[PROBLEM DETAILS] For the listing below, output exactly the lines from the line with "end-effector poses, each" up to and including the line with "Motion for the", and no other lines.
[DATA EXCERPT — start]
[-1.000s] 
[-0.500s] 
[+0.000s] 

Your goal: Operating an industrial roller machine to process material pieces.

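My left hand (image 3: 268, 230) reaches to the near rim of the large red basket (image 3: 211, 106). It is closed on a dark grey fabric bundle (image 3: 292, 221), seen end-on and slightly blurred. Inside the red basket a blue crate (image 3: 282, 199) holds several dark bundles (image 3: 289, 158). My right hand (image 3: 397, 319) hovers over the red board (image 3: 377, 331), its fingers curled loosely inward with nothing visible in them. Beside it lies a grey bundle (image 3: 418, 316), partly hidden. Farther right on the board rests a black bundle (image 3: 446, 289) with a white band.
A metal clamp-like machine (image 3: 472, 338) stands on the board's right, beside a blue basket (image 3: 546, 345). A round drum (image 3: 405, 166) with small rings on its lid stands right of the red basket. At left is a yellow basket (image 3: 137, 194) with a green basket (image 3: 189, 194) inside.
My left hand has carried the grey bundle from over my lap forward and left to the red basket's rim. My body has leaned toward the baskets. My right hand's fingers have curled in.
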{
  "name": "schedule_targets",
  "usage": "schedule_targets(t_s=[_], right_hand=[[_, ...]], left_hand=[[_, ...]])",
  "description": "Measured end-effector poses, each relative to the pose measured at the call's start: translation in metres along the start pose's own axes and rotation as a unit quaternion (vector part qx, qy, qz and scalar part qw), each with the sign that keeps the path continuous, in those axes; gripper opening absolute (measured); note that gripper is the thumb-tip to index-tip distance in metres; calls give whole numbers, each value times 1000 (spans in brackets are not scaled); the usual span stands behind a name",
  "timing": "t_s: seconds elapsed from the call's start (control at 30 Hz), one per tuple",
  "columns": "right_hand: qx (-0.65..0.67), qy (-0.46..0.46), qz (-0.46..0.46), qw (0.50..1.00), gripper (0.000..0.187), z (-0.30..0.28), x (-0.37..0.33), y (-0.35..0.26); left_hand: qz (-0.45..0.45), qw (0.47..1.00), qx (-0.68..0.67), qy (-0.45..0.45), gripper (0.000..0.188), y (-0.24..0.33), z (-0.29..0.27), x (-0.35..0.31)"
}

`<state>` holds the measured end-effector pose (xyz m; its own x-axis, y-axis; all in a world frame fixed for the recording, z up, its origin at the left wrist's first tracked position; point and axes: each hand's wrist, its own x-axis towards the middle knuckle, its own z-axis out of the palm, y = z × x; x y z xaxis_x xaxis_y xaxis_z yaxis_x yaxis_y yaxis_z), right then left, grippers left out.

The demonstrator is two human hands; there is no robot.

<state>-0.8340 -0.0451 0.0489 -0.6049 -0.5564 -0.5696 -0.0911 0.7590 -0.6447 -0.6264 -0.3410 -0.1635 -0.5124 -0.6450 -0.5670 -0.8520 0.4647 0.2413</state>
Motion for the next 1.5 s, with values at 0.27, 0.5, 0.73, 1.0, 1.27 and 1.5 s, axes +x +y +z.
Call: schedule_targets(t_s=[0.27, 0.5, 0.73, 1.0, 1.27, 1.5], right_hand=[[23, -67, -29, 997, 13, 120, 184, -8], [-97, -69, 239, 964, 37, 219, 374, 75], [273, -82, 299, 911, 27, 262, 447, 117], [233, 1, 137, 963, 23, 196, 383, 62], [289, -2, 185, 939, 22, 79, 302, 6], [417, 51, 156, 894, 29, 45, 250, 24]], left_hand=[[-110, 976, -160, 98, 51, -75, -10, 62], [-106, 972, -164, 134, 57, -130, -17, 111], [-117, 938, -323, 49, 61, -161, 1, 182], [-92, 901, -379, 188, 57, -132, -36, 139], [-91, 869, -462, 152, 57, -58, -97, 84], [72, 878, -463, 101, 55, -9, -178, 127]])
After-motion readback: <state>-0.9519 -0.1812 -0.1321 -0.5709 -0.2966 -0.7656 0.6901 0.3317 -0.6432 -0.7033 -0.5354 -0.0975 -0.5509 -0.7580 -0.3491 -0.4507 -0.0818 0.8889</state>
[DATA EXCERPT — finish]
[THE ANSWER]
  "description": "Measured end-effector poses, each relative to the pose measured at the call's start: translation in metres along the start pose's own axes and rotation as a unit quaternion (vector part qx, qy, qz and scalar part qw), each with the sign that keeps the path continuous, in those axes; gripper opening absolute (measured); note that gripper is the thumb-tip to index-tip distance in metres; calls give whole numbers, each value times 1000 (spans in brackets are not scaled); the usual span stands behind a name",
  "timing": "t_s: seconds elapsed from the call's start (control at 30 Hz), one per tuple",
  "columns": "right_hand: qx (-0.65..0.67), qy (-0.46..0.46), qz (-0.46..0.46), qw (0.50..1.00), gripper (0.000..0.187), z (-0.30..0.28), x (-0.37..0.33), y (-0.35..0.26); left_hand: qz (-0.45..0.45), qw (0.47..1.00), qx (-0.68..0.67), qy (-0.45..0.45), gripper (0.000..0.188), y (-0.24..0.33), z (-0.29..0.27), x (-0.35..0.31)"
}

`<state>` holds the measured end-effector pose (xyz m; its own x-axis, y-axis; all in a world frame fixed for the recording, z up, its origin at the left wrist's first tracked position; point and axes: each hand's wrist, its own x-axis towards the middle knuckle, its own z-axis out of the palm, y = z × x; x y z xaxis_x xaxis_y xaxis_z yaxis_x yaxis_y yaxis_z), right then left, grippers left out.

The demonstrator is two human hands; there is no robot.

<state>-0.8340 -0.0451 0.0489 -0.6049 -0.5564 -0.5696 -0.0911 0.7590 -0.6447 -0.6264 -0.3410 -0.1635 -0.5124 -0.6450 -0.5670 -0.8520 0.4647 0.2413</state>
Motion for the next 1.5 s, with values at 0.27, 0.5, 0.73, 1.0, 1.27 and 1.5 s, axes +x +y +z.

Nothing else belongs in the answer.